Despite it having a few satisfyingly immediate pop songs, Little Boots’ debut album, Hands, never quite brought the stardom it aimed for. More than likely, Victoria Hesketh – the voice behind the Little Boots moniker – was left feeling somewhat starstruck with numerous producers by her side to help write and create the songs on her album. It gave her a chance to try out a few different styles, all while staying inside her pop bubble, but unfortunately, for the listener, it made for a choppy, uneven experience. Still, with the likes of “Remedy,” “Meddle,” and “Stuck On Repeat” niggled somewhere is listener’s head, it gave Hesketh the opportunity to find a path to follow for longer.
Thankfully she has spent the years since the release of Hands doing live shows and delving into the DJ scene to find herself a sort of niche, again, all while staying within her pop bubble. Her new album, Nocturnes, much like the title might suggest, is Hesketh aiming for more of a night time feel, trying for an album that fits somewhere between being blasted out in clubs to soundtracking a late-night drive home through the city (possibly on the way home from the aforementioned clubs). As a result, Nocturnes rates better as an album that sounds better with time, as opposed to Hands’ sugar rush appeal. However, it also retains an uneven quality that can make getting through Nocturnes feel like someone trying to drag the party on a little too long.
When it’s good, though, it’s as good as Hesketh gets, if not a step or two up. Tim Goldsworthy takes production credits for most of the tracks here, and consequently Nocturnes doesn’t jump about too much. He keeps things relatively simple, too, turning and fiddling the keys in a way that makes everything blast at the appropriate, if not predictable moments. “Beat Beat” is a sparkly number with a helpful bass track putting it on par with something Kylie Minogue might pull off on a good day while “Crescendo” adds in a few choral effects to help the track reach its (wait for it) crescendo. James Ford of Simian Mobile Disco brings a Galvanize-era Chemical Brothers sound to “Shake” with its robotic voice and itchy guitar work.
Lead single “Broken Record” catches the ear, but it feels somewhat predictable, if not all too similar to “Remedy” once the chorus is about to kick in. While the cut up vocal effects are a nice touch, it’s easy to guess they’d feature just by looking at the song’s title whereas the bells chiming away every eight bars become a grating once you notice them. “Every Night I Say A Prayer,” which was the first track to appear to the world before the album’s release, uncomfortably tries to merge a brooding verse and a peppy chorus of Euro-pop pianos, all combining for a song that sounds like it’s missing the mark. The opening duo of tracks – the hazy, sleep-deprived “Motorway” and the contrastingly caffeinated “Confusion” – aren’t bad additions to Hesketh’s catalogue, but they don’t stand out too much compared to her best work.
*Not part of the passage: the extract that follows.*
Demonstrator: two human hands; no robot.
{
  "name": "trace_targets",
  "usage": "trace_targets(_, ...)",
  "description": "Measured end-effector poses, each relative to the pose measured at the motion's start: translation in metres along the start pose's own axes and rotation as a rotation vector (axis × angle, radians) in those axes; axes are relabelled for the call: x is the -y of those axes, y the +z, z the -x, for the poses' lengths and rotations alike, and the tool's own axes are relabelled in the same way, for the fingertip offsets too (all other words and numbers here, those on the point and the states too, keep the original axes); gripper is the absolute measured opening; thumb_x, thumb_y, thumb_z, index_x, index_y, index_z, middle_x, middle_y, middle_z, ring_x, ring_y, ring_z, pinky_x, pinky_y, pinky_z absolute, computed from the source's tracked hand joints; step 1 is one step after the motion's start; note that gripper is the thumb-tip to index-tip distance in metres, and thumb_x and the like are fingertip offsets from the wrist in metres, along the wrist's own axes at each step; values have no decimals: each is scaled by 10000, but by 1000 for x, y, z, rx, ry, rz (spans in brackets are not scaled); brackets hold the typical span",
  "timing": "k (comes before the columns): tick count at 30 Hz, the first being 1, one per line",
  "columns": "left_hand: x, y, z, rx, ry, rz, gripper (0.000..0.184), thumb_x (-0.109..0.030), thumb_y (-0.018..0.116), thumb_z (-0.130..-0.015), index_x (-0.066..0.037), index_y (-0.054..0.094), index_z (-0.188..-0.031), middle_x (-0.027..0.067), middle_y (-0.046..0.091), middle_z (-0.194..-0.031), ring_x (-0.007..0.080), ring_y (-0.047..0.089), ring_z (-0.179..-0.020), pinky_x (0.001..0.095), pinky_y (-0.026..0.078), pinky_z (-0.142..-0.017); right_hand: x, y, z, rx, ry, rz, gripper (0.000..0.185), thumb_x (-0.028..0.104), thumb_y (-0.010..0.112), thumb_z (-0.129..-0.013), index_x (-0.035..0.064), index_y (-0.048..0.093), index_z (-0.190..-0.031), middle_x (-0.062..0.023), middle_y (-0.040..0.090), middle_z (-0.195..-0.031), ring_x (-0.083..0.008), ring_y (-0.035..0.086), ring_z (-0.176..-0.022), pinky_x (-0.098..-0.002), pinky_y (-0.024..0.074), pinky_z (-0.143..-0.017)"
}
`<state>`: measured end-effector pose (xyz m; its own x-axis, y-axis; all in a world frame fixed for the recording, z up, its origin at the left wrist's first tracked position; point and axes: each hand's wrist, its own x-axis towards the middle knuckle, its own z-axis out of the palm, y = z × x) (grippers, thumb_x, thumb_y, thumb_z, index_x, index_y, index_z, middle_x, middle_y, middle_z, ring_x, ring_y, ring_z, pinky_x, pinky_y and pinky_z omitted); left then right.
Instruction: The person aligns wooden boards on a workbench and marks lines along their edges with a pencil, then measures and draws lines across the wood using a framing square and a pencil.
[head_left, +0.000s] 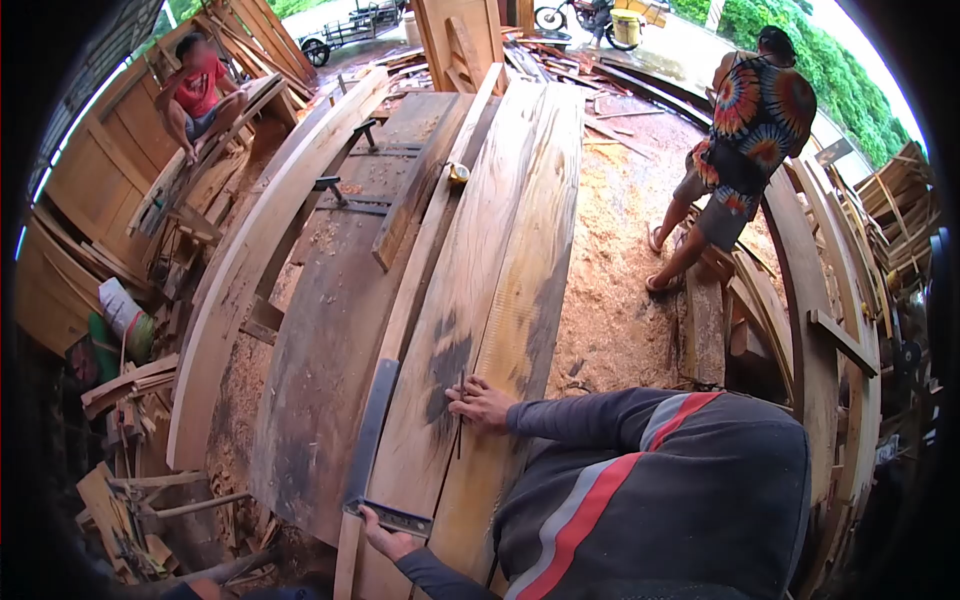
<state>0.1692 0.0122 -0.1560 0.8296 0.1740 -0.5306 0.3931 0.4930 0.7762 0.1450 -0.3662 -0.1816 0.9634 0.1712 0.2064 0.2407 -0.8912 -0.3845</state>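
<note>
My left hand [392,540] grips the short arm of a metal carpenter's square [372,430] at the near end of the planks. The square's long blade runs up along the edge of a pale plank [425,400]. Farther up, my right hand [482,405] rests on the planks near a dark stain. A thin dark stick [459,441], perhaps a pencil, passes under its curled fingers, close to the seam with a yellowish plank [515,330]. A yellow tape measure [458,173] sits higher on the wood.
Left of the planks lies a wide dark board [330,350] with black clamps [328,187] above it. One person [203,95] sits at upper left; another [757,130] stands at right on sawdust [620,290]. Long curved timbers [815,330] and scrap wood [130,510] flank both sides.
</note>
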Motion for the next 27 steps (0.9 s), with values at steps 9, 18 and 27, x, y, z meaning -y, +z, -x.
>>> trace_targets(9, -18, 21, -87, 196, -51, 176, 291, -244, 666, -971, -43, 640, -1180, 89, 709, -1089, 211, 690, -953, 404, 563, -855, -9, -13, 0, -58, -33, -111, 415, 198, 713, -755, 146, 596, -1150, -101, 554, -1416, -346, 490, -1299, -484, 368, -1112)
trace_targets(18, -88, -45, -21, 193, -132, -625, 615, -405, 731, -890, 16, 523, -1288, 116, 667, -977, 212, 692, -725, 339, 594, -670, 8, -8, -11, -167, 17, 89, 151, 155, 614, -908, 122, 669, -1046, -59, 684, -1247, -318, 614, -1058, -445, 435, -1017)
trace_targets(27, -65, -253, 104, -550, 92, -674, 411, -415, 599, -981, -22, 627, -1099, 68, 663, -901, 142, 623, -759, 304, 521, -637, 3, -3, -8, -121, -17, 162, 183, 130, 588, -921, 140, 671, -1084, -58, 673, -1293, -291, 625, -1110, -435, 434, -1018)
Hesketh’s time on the DJ has had some effect on her work, which is apparent during the closing seconds of “Broken Record” and “Strangers” as they seek to stretch further, and it hasn’t been entirely detrimental. She’s more attuned to getting the most out of a few elements, and she’s also not afraid to spread herself out, making for tracks that pass the six minute mark. What hasn’t changed much, though, is her lyrical focus, where she seems stuck on repeat for the most part. She’ll either sing about connecting with someone in a club environment through the music, or how the music is all she needs. This keeps things snappy, but when you take a second to think about what’s she’s singing, it doesn’t bode well for sense-making. I mean, unless you’re Kieran Hebden pumping out the sound of a friend’s baby’s heartbeat, how exactly do you dance to the beat of someone’s heart, let alone “shake until your heart breaks”? On “All For You” she tries to ponder the bigger questions, but has to rest on not knowing (“I dunno why we live to die/ I dunno why we’re never truly satisfied”) before turning it into a saccharine romantic gesture (“In the end of my days/ When they ask what it was all for/ I will say/ It was all for you”).
In a way it’s fine that Hesketh travels down this path, trying to capture that adolescent lovelorn feeling in one simple chorus that also chants about how great the song they’re hearing is, but if she’s ever going to move on to be something bigger (both as a star and songwriter), she’ll have to seek new grounds. This is 2013 after all, and we now live in a world where Daft Punk can totally shadow every other electronic-pop record by releasing snippets of new songs. Closing track “Satellite” speaks true about Hesketh and her career as Little Boots: “learn to walk before you run” she sings before going on to sounding like she’s burning up in the atmosphere as synths and drums fly past her at speeds that are almost too much for her. It’s perhaps a little harsh to say that she can’t walk, but she needs to at least learn to jog before she starts competing in a marathon. When the song hits its final free-fall moment at the end, Hesketh finishes on the word “evaporating,” with plenty of suggested ellipsis afterwards; if she doesn’t take the aforementioned advice to heart, she may well find herself disappearing from people’s views before she’s even landed.